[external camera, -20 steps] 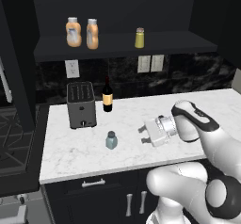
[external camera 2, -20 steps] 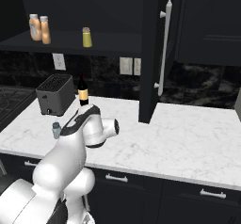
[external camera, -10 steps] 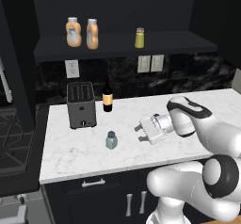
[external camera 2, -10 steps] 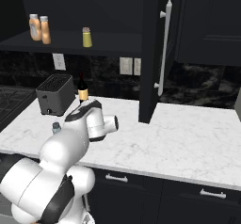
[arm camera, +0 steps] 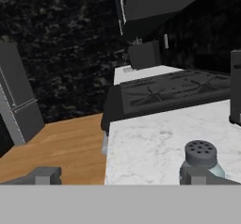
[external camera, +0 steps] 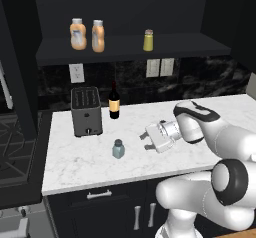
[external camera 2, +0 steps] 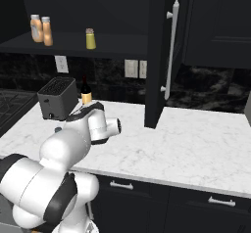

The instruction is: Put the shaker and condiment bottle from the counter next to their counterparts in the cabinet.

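Note:
The pale blue-grey shaker (external camera: pixel 118 148) stands upright on the white marble counter (external camera: pixel 80 164), in front of the toaster. My gripper (external camera: pixel 146 141) lies level just right of it, open and empty, fingers pointing at it across a small gap. In the hand view the shaker (arm camera: pixel 201 159) shows its holed grey cap at lower right, just behind one fingertip (arm camera: pixel 192 177). Two orange bottles (external camera: pixel 77 34) (external camera: pixel 98 35) stand side by side at the left of the dark cabinet's shelf (external camera: pixel 125 50); I cannot tell which is which. The yellow-green shaker (external camera: pixel 148 40) stands further right.
A dark toaster (external camera: pixel 86 111) and a dark wine bottle (external camera: pixel 114 102) stand at the back of the counter behind the shaker. An open cabinet door (external camera 2: pixel 159 56) hangs over the counter to the right. A stove (arm camera: pixel 174 91) lies beyond the counter's left end.
My gripper has slid a little to the left, closer to the pale shaker. Its fingers stay open. The shaker and the things on the shelf have not moved.

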You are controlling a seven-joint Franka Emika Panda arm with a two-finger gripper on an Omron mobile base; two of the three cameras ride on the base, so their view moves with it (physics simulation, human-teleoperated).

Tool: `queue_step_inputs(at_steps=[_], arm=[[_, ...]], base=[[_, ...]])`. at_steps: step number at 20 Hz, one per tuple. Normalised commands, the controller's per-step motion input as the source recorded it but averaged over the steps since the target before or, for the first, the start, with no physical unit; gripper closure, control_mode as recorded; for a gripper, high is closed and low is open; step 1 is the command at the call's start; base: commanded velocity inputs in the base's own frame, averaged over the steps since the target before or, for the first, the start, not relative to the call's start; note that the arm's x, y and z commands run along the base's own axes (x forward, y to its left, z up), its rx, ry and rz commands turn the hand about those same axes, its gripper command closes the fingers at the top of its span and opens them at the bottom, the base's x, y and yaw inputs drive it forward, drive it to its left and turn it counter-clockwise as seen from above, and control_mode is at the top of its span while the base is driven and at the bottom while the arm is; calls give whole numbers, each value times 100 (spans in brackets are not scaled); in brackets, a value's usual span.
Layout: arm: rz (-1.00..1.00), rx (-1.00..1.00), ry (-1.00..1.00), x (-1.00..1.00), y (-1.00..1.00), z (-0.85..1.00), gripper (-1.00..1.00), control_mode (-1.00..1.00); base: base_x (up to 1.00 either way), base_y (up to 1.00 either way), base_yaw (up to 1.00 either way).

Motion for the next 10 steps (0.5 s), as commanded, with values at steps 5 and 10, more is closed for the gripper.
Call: queue_step_inputs(at_steps=[5, 10], arm=[[1, -1, 0, -2, 6, -2, -100, -100], [1, 0, 0, -1, 30, 0, -100, -100]], base=[[0, 0, 0], [0, 0, 0]])
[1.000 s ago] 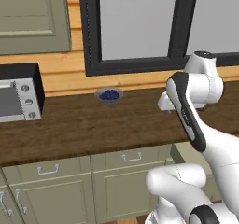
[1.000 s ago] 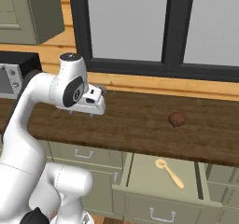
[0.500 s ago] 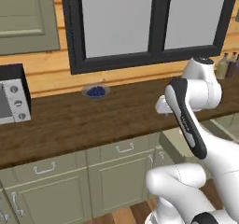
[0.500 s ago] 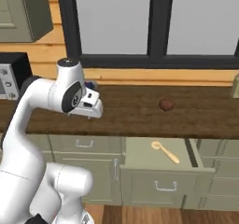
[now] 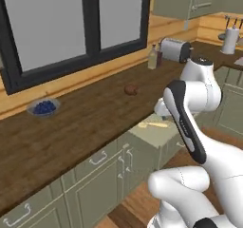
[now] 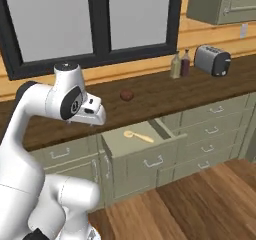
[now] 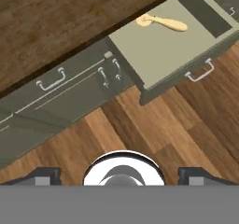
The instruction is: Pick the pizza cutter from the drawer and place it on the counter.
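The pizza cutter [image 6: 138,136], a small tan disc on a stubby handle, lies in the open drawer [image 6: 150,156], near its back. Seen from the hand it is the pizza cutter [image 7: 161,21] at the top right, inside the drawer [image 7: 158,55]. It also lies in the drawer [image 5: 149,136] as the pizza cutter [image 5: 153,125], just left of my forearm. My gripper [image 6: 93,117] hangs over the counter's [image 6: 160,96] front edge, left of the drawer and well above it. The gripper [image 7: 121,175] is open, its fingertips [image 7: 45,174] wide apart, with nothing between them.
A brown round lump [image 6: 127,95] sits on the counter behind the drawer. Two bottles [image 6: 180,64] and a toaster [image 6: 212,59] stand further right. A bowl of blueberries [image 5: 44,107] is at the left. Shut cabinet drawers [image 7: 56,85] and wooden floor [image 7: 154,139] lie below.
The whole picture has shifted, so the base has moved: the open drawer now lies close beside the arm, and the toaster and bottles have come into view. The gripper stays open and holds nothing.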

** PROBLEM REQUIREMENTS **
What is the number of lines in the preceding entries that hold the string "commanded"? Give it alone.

** ANSWER SPACE **
2